§ **What you should do**
Make a verbatim copy of the records; pictures stay out.

§ **Material provided**
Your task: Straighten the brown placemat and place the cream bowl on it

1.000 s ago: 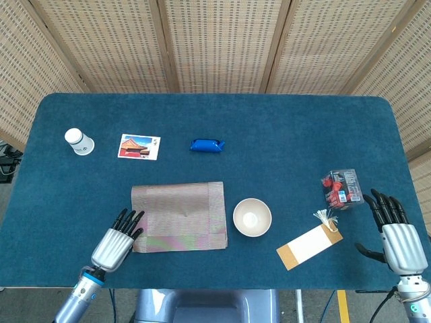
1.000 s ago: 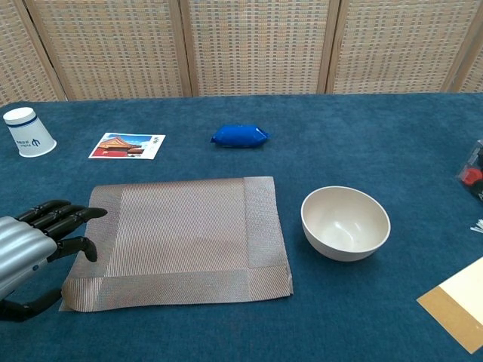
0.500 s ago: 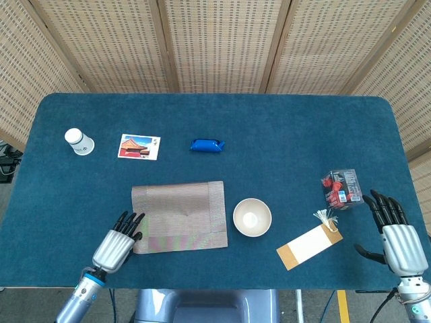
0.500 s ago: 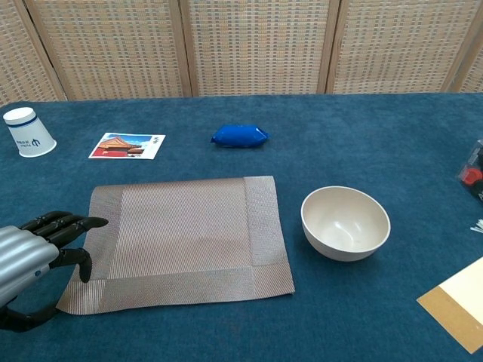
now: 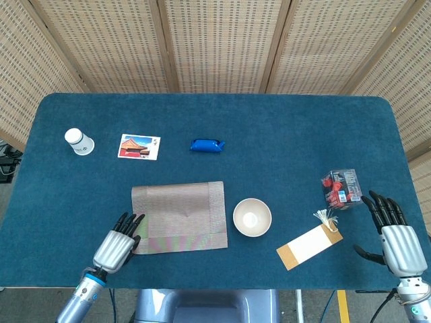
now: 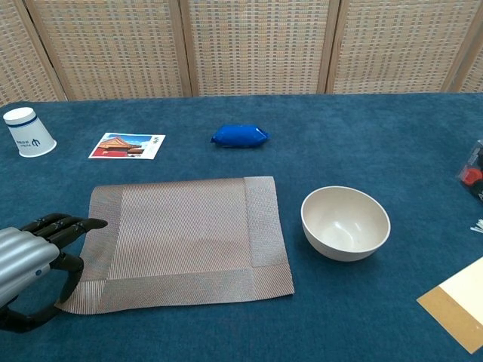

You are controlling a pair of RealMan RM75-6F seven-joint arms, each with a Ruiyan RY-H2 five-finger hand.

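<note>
We see the brown woven rectangular placemat (image 6: 185, 241) lying flat, its left edge under our left hand (image 6: 34, 253), fingers spread. The cream round bowl (image 6: 346, 222) sits just beyond its far edge. Our right hand (image 5: 399, 237) rests spread on bare blue counter (image 5: 283, 134).

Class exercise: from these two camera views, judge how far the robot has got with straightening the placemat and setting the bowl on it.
Looks done: the brown placemat lies flat and roughly square to the table edge. In hand: the left hand rests at the mat's near left corner, fingers on its edge. Left: the cream bowl sits on the cloth beside the mat, apart from it, untouched; the right hand holds nothing.
</note>
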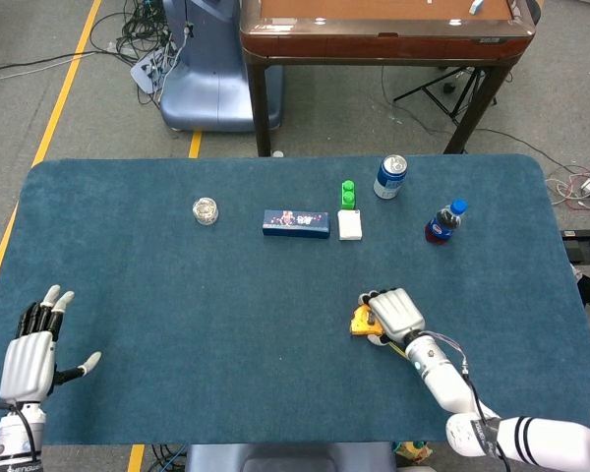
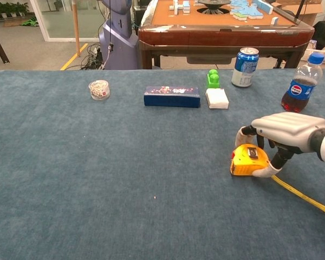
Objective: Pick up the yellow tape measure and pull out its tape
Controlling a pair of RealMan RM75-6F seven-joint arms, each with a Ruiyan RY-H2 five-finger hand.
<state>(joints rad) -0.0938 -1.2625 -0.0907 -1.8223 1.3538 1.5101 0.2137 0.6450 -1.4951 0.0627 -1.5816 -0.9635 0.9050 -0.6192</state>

§ **Response for this exercise**
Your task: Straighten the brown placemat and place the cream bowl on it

1.000 s ago: 
1.000 s ago: 
0.500 s ago: 
0.500 s ago: 
now: 
now: 

You are controlling a pair of RealMan RM75-6F seven-joint arms, each with a Ruiyan RY-H2 five-finger hand.

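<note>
We see the brown woven rectangular placemat (image 6: 185, 241) lying flat, its left edge under our left hand (image 6: 34, 253), fingers spread. The cream round bowl (image 6: 346, 222) sits just beyond its far edge. Our right hand (image 5: 399, 237) rests spread on bare blue counter (image 5: 283, 134).

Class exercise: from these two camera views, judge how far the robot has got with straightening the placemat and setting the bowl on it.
Looks done: the brown placemat lies flat and roughly square to the table edge. In hand: the left hand rests at the mat's near left corner, fingers on its edge. Left: the cream bowl sits on the cloth beside the mat, apart from it, untouched; the right hand holds nothing.
</note>
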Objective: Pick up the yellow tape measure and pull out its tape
Controlling a pair of RealMan RM75-6F seven-joint arms, each with a Ruiyan RY-H2 five-finger hand.
<state>(joints rad) -0.0938 -1.2625 -0.0907 -1.8223 1.3538 1.5101 0.2137 0.6450 -1.4951 0.0627 -1.5816 -0.9635 0.9050 -0.6192</state>

Work on this exercise has been completed.